Problem requirements. Below are the records; copy each line in which "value" can be found.

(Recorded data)
--- --- ---

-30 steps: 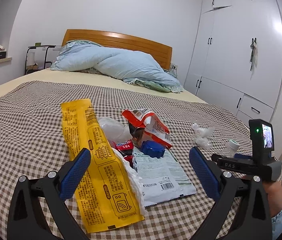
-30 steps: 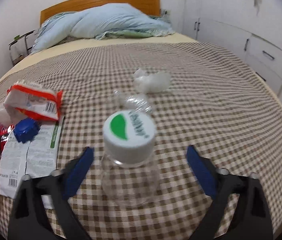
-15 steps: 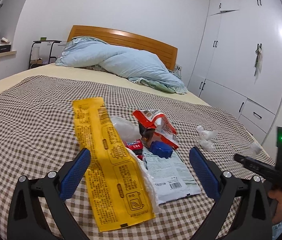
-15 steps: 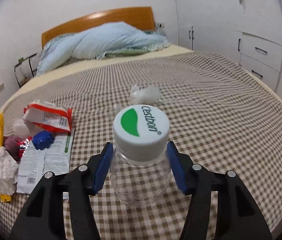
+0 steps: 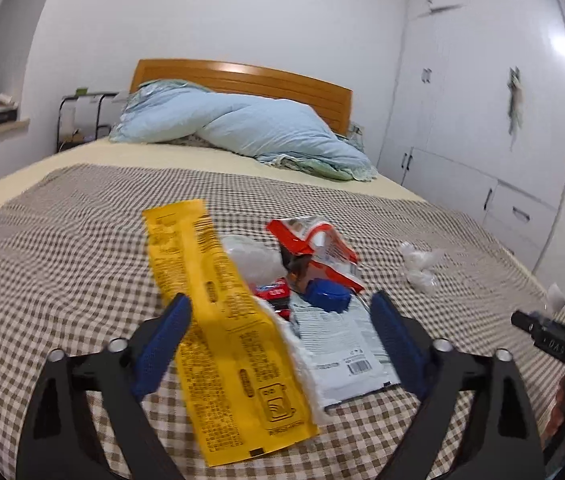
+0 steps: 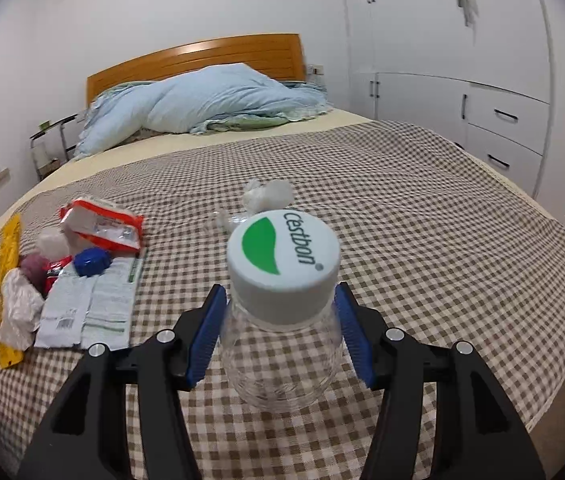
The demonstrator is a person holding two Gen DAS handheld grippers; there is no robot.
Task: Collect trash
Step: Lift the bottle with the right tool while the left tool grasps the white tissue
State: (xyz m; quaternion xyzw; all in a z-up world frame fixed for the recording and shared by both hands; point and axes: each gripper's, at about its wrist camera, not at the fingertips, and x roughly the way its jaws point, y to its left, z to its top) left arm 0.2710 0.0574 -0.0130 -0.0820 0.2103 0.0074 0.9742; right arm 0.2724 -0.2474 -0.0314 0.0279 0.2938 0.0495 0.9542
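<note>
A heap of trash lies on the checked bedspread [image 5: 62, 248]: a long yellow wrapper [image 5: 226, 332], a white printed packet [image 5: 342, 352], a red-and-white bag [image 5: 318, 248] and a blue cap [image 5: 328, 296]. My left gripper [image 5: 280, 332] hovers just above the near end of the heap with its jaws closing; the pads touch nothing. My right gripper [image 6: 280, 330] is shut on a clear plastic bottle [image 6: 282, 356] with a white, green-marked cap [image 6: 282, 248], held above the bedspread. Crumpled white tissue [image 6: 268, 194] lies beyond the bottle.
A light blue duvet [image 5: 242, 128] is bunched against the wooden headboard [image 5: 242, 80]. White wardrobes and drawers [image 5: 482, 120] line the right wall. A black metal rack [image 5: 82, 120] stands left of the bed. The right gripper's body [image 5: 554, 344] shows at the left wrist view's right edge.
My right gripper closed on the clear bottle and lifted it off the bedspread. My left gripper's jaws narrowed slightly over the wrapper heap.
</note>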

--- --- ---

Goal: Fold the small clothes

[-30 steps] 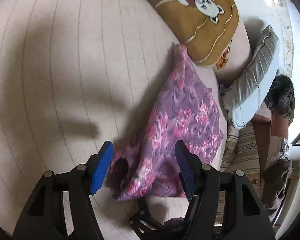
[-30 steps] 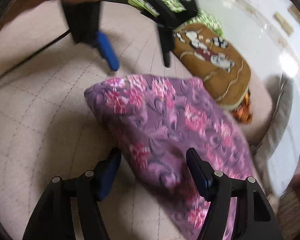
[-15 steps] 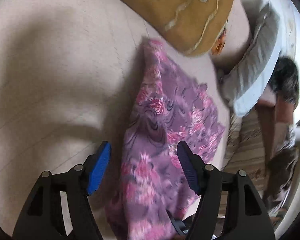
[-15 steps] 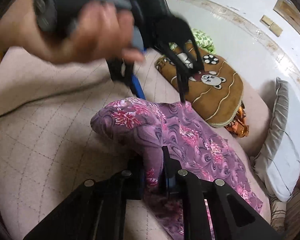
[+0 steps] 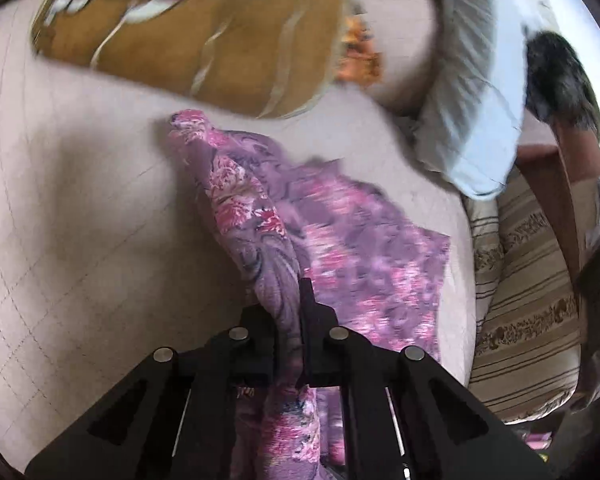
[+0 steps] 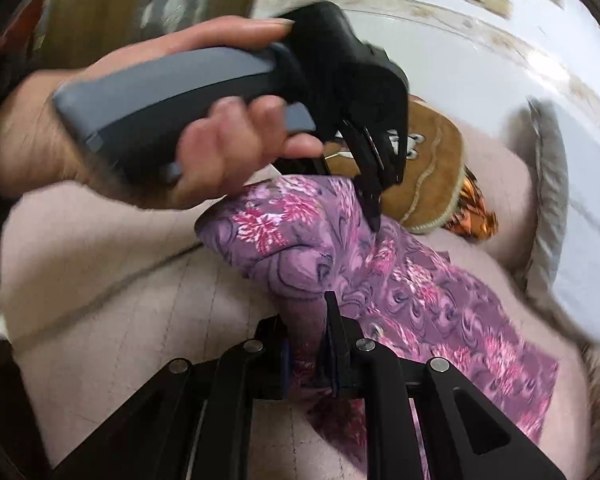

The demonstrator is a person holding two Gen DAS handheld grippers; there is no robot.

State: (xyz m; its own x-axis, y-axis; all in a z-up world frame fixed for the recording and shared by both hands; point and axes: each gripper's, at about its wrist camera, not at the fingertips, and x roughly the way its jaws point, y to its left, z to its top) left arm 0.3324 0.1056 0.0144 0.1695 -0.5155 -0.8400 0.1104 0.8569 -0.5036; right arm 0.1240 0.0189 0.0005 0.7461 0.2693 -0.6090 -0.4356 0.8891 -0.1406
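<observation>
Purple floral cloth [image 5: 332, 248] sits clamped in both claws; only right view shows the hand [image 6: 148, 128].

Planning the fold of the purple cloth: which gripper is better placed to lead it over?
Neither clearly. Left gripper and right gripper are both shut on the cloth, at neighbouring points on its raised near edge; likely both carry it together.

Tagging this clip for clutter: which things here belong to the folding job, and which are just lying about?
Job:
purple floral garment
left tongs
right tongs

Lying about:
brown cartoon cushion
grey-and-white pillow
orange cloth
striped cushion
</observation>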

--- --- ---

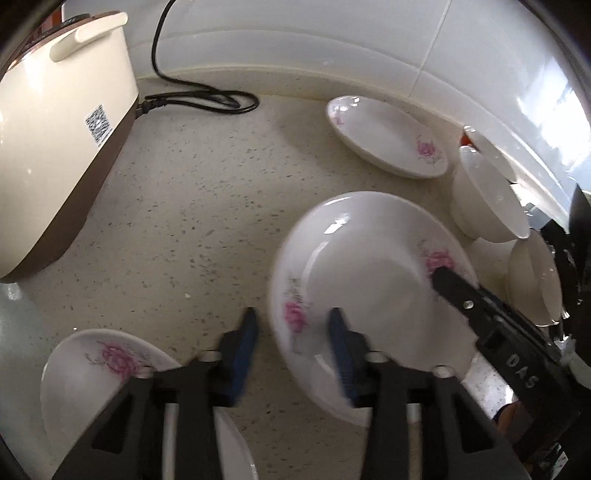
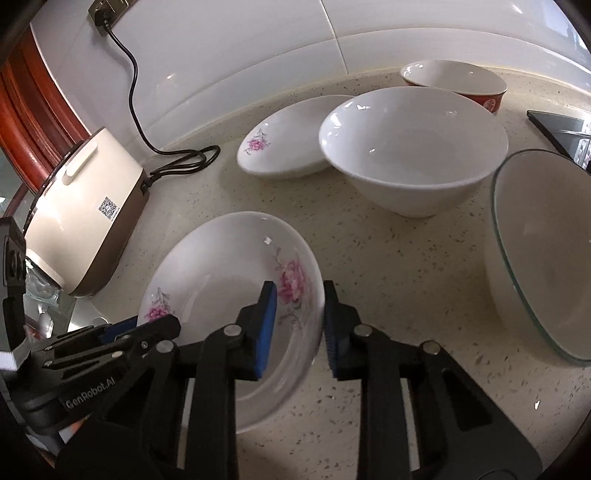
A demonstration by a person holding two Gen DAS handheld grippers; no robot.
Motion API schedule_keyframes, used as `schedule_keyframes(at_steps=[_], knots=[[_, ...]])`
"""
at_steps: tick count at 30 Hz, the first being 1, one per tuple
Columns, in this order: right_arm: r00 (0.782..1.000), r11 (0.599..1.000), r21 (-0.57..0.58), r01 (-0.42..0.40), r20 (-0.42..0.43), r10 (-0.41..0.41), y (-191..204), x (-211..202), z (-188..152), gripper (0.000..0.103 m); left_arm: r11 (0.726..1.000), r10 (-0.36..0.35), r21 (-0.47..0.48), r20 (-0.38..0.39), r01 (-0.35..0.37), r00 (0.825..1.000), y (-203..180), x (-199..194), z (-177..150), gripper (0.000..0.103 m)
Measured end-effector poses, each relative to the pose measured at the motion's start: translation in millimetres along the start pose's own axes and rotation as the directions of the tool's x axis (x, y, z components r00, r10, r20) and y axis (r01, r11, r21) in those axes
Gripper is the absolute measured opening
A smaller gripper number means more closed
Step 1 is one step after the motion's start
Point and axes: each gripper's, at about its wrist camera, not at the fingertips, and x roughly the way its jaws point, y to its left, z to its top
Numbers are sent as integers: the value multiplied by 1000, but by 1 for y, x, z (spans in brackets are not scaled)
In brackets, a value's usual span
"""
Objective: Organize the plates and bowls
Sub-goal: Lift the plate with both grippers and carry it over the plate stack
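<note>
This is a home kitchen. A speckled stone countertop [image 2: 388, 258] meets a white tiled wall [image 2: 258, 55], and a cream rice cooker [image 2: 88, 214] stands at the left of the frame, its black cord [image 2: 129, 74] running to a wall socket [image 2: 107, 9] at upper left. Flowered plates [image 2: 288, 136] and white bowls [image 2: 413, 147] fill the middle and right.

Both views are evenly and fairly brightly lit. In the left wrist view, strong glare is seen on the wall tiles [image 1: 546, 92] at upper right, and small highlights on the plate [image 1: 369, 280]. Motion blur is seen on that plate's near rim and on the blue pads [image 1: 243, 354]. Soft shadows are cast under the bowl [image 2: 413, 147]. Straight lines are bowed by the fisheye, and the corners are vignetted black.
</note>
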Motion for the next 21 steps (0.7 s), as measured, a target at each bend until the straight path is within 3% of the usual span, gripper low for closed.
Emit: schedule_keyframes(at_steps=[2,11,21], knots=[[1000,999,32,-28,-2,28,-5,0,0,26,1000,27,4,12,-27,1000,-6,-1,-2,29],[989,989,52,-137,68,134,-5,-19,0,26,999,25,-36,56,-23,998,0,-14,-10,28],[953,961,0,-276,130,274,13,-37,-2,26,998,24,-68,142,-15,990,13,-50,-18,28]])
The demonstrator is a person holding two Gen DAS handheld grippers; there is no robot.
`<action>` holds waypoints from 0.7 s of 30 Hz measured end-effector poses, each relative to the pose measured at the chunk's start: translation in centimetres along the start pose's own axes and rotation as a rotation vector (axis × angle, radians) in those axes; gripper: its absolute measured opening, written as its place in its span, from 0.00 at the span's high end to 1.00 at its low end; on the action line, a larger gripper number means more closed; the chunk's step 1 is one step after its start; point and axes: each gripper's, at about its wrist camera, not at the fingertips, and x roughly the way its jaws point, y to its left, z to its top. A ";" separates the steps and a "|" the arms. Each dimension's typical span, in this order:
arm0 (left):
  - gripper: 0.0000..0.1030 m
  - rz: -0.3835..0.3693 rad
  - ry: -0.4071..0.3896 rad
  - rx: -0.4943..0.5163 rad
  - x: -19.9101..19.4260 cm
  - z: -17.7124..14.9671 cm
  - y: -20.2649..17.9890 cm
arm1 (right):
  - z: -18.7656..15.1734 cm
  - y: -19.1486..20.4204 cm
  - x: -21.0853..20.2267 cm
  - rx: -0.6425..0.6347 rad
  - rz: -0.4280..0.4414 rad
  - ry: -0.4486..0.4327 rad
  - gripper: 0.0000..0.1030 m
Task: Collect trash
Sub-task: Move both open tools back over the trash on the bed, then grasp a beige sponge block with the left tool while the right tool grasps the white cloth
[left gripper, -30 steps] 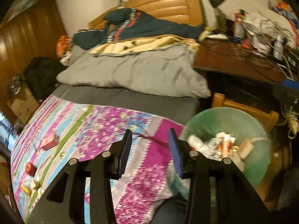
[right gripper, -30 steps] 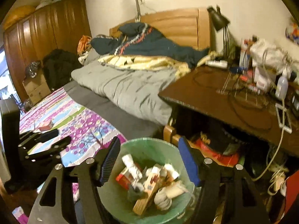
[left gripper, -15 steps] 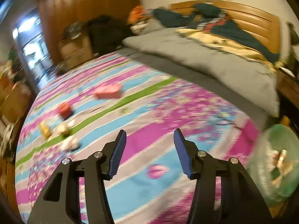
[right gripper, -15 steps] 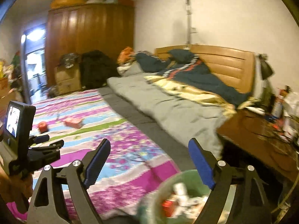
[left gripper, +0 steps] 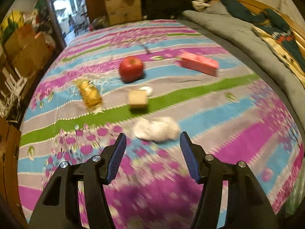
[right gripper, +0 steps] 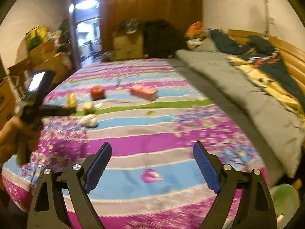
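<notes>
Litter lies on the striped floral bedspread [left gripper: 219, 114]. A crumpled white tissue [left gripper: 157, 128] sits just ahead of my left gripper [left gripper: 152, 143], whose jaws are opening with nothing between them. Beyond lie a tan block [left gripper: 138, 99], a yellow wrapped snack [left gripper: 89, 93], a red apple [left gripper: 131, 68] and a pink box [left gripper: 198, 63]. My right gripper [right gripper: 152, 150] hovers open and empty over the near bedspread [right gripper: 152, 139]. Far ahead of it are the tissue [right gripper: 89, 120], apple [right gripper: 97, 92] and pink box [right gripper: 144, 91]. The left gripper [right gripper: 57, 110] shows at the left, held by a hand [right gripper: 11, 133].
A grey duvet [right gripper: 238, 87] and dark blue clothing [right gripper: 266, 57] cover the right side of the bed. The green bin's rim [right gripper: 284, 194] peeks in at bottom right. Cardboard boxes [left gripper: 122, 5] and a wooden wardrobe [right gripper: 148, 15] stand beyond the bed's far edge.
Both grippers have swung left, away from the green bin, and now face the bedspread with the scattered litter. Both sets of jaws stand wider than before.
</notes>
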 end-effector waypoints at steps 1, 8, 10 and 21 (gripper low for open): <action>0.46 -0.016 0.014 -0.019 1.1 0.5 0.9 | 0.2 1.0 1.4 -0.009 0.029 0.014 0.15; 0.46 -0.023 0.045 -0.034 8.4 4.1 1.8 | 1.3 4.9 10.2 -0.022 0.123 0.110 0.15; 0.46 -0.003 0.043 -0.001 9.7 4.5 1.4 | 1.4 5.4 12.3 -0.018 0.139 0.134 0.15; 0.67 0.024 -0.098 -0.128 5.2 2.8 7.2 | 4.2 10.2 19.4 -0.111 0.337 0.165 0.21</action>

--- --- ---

Solution to the exercise.
Numbers are sent as integers: the value multiplied by 1000, but by 1 for y, x, z (spans in brackets are not scaled)
In brackets, a value's usual span

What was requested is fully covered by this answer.